Exercise description
Each line of the listing below must be retyped as given.
★ ★ ★ ★ ★ ★ ★
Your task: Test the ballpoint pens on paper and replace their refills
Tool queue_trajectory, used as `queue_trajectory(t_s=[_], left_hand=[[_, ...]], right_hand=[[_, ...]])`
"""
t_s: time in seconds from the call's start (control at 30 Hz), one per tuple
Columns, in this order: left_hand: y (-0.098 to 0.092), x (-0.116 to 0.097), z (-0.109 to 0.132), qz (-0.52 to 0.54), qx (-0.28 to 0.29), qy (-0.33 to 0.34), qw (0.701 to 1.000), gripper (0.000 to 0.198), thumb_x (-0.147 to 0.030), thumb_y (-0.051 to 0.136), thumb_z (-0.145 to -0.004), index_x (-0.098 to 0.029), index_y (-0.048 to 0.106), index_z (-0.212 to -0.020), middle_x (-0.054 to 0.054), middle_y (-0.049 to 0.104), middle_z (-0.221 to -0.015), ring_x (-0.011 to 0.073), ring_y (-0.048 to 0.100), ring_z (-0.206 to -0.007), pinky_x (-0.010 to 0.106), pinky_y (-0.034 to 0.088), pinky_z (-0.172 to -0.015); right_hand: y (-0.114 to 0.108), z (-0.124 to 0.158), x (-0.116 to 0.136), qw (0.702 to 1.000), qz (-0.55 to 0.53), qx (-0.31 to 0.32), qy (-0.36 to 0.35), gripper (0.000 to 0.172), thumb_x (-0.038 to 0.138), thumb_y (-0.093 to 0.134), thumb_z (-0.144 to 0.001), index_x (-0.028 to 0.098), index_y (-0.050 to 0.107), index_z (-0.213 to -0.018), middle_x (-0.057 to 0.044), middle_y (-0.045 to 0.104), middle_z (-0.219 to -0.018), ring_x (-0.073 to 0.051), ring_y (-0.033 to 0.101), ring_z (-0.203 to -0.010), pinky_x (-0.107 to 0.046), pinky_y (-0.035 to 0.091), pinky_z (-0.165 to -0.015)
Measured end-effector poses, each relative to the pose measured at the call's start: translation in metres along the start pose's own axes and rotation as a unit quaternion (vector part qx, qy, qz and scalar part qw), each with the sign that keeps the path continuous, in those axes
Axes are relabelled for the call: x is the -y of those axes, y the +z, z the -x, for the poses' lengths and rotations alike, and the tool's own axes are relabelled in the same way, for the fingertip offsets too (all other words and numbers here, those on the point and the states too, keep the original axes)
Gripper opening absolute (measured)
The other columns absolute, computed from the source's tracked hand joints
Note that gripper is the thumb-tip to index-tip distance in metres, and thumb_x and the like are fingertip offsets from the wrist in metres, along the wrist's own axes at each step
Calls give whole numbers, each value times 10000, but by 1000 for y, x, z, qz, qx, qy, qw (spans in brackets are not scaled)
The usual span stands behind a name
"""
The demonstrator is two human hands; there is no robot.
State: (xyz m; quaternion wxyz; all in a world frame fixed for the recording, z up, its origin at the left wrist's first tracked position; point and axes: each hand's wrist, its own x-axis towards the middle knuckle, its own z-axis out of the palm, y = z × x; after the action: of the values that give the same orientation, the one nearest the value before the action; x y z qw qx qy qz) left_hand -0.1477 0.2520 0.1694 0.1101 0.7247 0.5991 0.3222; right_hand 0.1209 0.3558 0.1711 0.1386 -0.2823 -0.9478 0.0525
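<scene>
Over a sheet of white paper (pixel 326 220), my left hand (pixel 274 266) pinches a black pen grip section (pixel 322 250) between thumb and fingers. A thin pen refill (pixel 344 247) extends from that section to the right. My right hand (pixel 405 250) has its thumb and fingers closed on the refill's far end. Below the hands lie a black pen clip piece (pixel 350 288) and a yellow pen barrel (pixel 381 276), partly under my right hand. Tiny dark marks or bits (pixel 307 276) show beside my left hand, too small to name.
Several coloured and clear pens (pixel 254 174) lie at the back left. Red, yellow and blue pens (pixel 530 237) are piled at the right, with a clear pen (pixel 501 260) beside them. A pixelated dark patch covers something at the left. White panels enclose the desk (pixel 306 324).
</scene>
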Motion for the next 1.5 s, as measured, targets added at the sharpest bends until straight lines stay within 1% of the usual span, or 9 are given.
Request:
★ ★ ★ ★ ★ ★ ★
Task output
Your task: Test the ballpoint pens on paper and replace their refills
Tool queue_trajectory, used as `queue_trajectory(t_s=[_], left_hand=[[_, ...]], right_hand=[[_, ...]])`
"""
t_s: time in seconds from the call's start (control at 30 Hz), one per tuple
Columns, in this order: left_hand: y (-0.098 to 0.092), x (-0.116 to 0.097), z (-0.109 to 0.132), qz (-0.52 to 0.54), qx (-0.28 to 0.29), qy (-0.33 to 0.34), qw (0.701 to 1.000), gripper (0.000 to 0.198), thumb_x (-0.147 to 0.030), thumb_y (-0.051 to 0.136), thumb_z (-0.145 to -0.004), index_x (-0.098 to 0.029), index_y (-0.048 to 0.106), index_z (-0.212 to -0.020), middle_x (-0.054 to 0.054), middle_y (-0.049 to 0.104), middle_z (-0.221 to -0.015), ring_x (-0.011 to 0.073), ring_y (-0.048 to 0.100), ring_z (-0.206 to -0.007), pinky_x (-0.010 to 0.106), pinky_y (-0.034 to 0.088), pinky_z (-0.172 to -0.015); right_hand: y (-0.114 to 0.108), z (-0.124 to 0.158), x (-0.116 to 0.136), qw (0.702 to 1.000), qz (-0.55 to 0.53), qx (-0.31 to 0.32), qy (-0.36 to 0.35), gripper (0.000 to 0.172), thumb_x (-0.038 to 0.138), thumb_y (-0.093 to 0.134), thumb_z (-0.144 to 0.001), index_x (-0.028 to 0.098), index_y (-0.050 to 0.107), index_z (-0.213 to -0.018), middle_x (-0.057 to 0.044), middle_y (-0.045 to 0.104), middle_z (-0.219 to -0.018), ring_x (-0.073 to 0.051), ring_y (-0.033 to 0.101), ring_z (-0.203 to -0.010), pinky_x (-0.107 to 0.046), pinky_y (-0.035 to 0.091), pinky_z (-0.165 to -0.015)
Measured end-effector poses, each relative to the pose measured at the call's start: translation in metres along the start pose's own axes and rotation as a unit quaternion (vector part qx, qy, qz and scalar part qw), each with the sign that keeps the path continuous, in those axes
Axes are relabelled for the call: x is the -y of those axes, y the +z, z the -x, for the poses' lengths and rotations alike, and the tool's own axes are relabelled in the same way, for the fingertip offsets too (all other words and numbers here, those on the point and the states too, keep the original axes)
Gripper opening absolute (measured)
The other columns absolute, computed from the source's tracked hand joints
Note that gripper is the thumb-tip to index-tip distance in metres, and thumb_x and the like are fingertip offsets from the wrist in metres, along the wrist's own axes at each step
Calls give whole numbers, each value times 10000, but by 1000 for y, x, z, qz, qx, qy, qw (spans in brackets are not scaled)
The usual span stands behind a name
"""
The demonstrator is two human hands; there is no robot.
State: (xyz m; quaternion wxyz; all in a world frame fixed for the recording, z up, its origin at the left wrist's first tracked position; point and axes: each hand's wrist, its own x-axis towards the middle knuckle, its own z-axis out of the palm, y = z × x; after the action: of the values that give the same orientation, the one nearest the value before the action; x y z qw qx qy qz) left_hand -0.1477 0.2520 0.1694 0.1101 0.7247 0.5991 0.3222; right_hand 0.1209 0.3558 0.1711 0.1386 -0.2823 -0.9478 0.0525
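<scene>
Over a sheet of white paper (pixel 326 220), my left hand (pixel 274 266) pinches a black pen grip section (pixel 322 250) between thumb and fingers. A thin pen refill (pixel 344 247) extends from that section to the right. My right hand (pixel 405 250) has its thumb and fingers closed on the refill's far end. Below the hands lie a black pen clip piece (pixel 350 288) and a yellow pen barrel (pixel 381 276), partly under my right hand. Tiny dark marks or bits (pixel 307 276) show beside my left hand, too small to name.
Several coloured and clear pens (pixel 254 174) lie at the back left. Red, yellow and blue pens (pixel 530 237) are piled at the right, with a clear pen (pixel 501 260) beside them. A pixelated dark patch covers something at the left. White panels enclose the desk (pixel 306 324).
</scene>
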Motion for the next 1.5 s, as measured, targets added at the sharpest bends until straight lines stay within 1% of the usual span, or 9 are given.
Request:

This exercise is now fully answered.